Week 4

Networking Fundamentals and the OSI Model

Learn the building blocks of networking and the seven OSI layers used to troubleshoot communication problems.

Lesson recap

The OSI model is the shared vocabulary every networking professional uses to describe where a problem lives. When a user says 'the internet is broken,' a tech mentally walks the layers: Is the cable plugged in (Layer 1)? Does the switch see the MAC (Layer 2)? Did DHCP give the PC an IP (Layer 3)? Is the firewall blocking the port (Layer 4)? Is the browser misconfigured (Layer 7)? You don't need to memorize every protocol — you need to know which layer to look at first.
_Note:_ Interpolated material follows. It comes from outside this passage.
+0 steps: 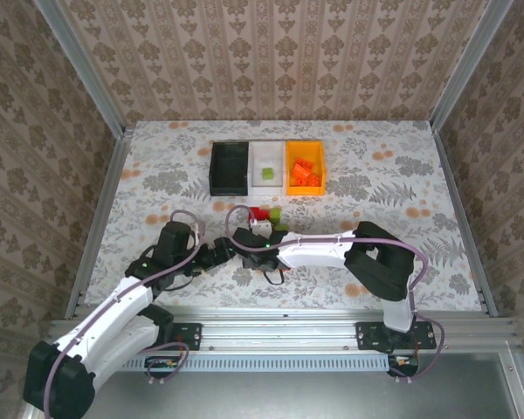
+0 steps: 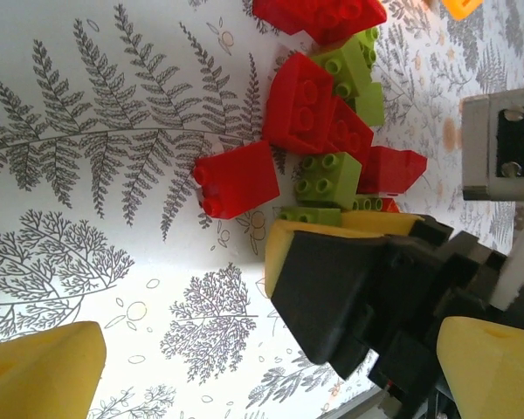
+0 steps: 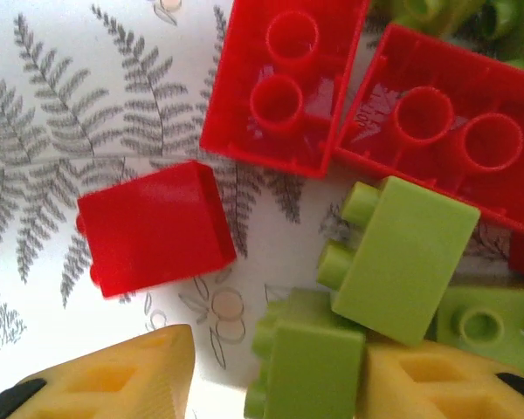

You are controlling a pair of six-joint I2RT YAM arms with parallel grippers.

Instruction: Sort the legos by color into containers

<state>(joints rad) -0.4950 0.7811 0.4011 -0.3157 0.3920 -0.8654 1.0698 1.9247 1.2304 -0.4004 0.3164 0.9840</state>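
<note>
Top view: bright, even overhead light; shadows on the tabletop [image 1: 157, 166] faint and soft.
Left wrist: pale washed-out glare patch below centre.
Right wrist: red legos [image 3: 153, 229] glossy; nearest foreground soft.

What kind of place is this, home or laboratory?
Probably a laboratory test cell: patterned panels in metal framing enclose the table, and a left arm and right arm are bolted to its near rail.

Bins: left bin [image 1: 229, 166], middle bin [image 1: 264, 154], right bin [image 1: 306, 147] joined side by side, far part of the table [image 1: 402, 227]
Middle bin: one brick [image 1: 266, 173] inside
Right bin: several bricks [image 1: 304, 172] inside
Loose pile [image 1: 266, 214]: on the table, in front of the middle bin, near side
</note>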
The pizza mnemonic ('Please Do Not Throw Sausage Pizza Away') will live in your head for the rest of your career.

Learning goals

  • Explain what a network does
  • Describe LANs and WANs
  • Identify common network devices
  • Explain IP address, default gateway, and DNS basics
  • Identify the seven OSI layers
  • Use the phrase "Please Do Not Throw Sausage Pizza Away" to remember the layers
  • Match common problems to OSI layers

Key terms

Network

Connected devices that communicate or share resources.

LAN

Local Area Network — devices in one building or office.

WAN

Wide Area Network — networks spanning cities or countries (the internet is the biggest WAN).

Router

Connects different networks; decides where packets go.

Switch

Connects devices inside the same LAN; forwards frames by MAC address.

Access Point (AP)

Lets wireless devices join a wired LAN.

OSI Model

A seven-layer reference model for network communication.

Encapsulation

Wrapping data with headers as it moves down the OSI stack.

Curated videos

OSI Model Explained

TechTerms / PowerCert

Computer Networking Course (Network+ prep)

freeCodeCamp.org

Checkpoint checklist

Sign in to save your progress across devices.
  • Build the OSI memory table
  • Match problems to OSI layers
  • Draw a basic network diagram
  • Practice network vocabulary
  • Complete an OSI troubleshooting scenario
  • Create OSI Model study sheet
  • Saved required evidence
  • Answered the reflection questions

Pro tips from the instructor

  • Troubleshoot bottom-up: cable → link lights → IP → gateway → DNS → application. Most outages die at Layer 1 or 3.
  • Layer 2 talks in MAC addresses, Layer 3 talks in IPs. ARP is the bridge between them.
  • If exactly one website is broken but others work, you're at Layer 7 (application/DNS) — not the network.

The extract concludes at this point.